▸ **Required work**
Return all the data exactly, keeping the pictures out.

▸ **Collected data**
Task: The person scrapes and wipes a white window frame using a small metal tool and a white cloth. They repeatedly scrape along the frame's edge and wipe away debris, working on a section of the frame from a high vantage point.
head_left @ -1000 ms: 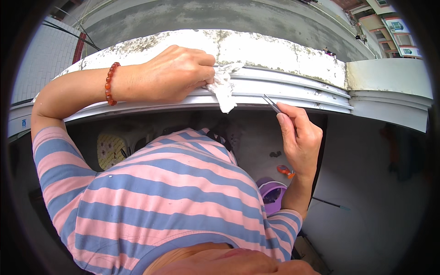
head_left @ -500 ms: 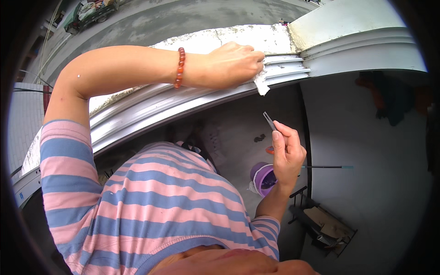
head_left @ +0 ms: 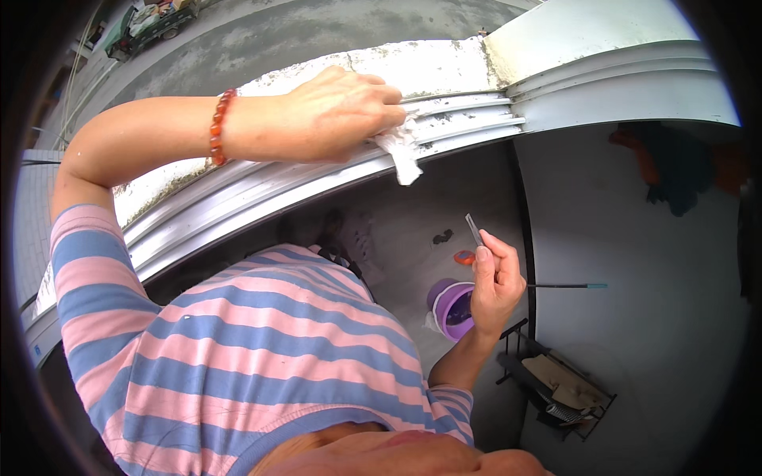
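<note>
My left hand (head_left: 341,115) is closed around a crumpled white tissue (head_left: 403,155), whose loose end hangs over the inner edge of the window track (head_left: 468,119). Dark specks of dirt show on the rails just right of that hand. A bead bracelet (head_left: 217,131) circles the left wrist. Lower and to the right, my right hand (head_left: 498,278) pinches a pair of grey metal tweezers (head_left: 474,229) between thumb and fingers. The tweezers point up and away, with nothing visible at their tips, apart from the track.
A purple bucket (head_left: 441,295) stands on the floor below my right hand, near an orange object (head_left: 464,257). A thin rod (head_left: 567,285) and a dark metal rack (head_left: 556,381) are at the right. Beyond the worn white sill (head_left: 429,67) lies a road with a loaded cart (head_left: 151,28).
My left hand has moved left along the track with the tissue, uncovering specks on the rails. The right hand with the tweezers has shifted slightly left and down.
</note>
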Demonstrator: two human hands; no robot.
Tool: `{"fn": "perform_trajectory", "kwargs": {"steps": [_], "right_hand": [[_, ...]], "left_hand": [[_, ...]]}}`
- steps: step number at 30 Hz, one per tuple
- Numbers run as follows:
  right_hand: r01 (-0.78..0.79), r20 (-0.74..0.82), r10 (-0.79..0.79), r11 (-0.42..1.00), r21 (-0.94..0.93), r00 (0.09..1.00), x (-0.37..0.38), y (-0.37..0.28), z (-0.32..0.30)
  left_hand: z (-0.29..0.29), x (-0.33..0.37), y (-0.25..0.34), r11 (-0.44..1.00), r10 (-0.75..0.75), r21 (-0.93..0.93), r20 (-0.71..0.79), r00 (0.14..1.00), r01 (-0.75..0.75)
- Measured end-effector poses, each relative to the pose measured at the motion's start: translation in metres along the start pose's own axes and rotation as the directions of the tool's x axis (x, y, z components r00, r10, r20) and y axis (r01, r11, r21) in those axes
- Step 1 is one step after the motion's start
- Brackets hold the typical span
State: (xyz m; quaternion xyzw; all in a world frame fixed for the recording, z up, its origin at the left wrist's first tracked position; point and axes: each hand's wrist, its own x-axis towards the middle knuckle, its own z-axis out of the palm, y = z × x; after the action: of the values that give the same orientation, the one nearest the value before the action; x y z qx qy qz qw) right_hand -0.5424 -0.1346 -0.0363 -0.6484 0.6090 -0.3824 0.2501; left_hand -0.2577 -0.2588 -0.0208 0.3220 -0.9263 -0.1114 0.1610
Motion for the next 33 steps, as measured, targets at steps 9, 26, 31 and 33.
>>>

▸ **Answer to this task**
Task: The person scrapes and wipes a white window frame using a small metal tool and a white cloth. They repeatedly scrape along the frame's edge and wipe away debris, working on a section of the frame from a high vantage point.
head_left @ -1000 ms: 
head_left @ -500 ms: 
head_left @ +0 ms: 
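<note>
My left hand (head_left: 341,115) is closed around a crumpled white tissue (head_left: 403,155), whose loose end hangs over the inner edge of the window track (head_left: 468,119). Dark specks of dirt show on the rails just right of that hand. A bead bracelet (head_left: 217,131) circles the left wrist. Lower and to the right, my right hand (head_left: 498,278) pinches a pair of grey metal tweezers (head_left: 474,229) between thumb and fingers. The tweezers point up and away, with nothing visible at their tips, apart from the track.
A purple bucket (head_left: 441,295) stands on the floor below my right hand, near an orange object (head_left: 464,257). A thin rod (head_left: 567,285) and a dark metal rack (head_left: 556,381) are at the right. Beyond the worn white sill (head_left: 429,67) lies a road with a loaded cart (head_left: 151,28).
My left hand has moved left along the track with the tissue, uncovering specks on the rails. The right hand with the tweezers has shifted slightly left and down.
</note>
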Demonstrator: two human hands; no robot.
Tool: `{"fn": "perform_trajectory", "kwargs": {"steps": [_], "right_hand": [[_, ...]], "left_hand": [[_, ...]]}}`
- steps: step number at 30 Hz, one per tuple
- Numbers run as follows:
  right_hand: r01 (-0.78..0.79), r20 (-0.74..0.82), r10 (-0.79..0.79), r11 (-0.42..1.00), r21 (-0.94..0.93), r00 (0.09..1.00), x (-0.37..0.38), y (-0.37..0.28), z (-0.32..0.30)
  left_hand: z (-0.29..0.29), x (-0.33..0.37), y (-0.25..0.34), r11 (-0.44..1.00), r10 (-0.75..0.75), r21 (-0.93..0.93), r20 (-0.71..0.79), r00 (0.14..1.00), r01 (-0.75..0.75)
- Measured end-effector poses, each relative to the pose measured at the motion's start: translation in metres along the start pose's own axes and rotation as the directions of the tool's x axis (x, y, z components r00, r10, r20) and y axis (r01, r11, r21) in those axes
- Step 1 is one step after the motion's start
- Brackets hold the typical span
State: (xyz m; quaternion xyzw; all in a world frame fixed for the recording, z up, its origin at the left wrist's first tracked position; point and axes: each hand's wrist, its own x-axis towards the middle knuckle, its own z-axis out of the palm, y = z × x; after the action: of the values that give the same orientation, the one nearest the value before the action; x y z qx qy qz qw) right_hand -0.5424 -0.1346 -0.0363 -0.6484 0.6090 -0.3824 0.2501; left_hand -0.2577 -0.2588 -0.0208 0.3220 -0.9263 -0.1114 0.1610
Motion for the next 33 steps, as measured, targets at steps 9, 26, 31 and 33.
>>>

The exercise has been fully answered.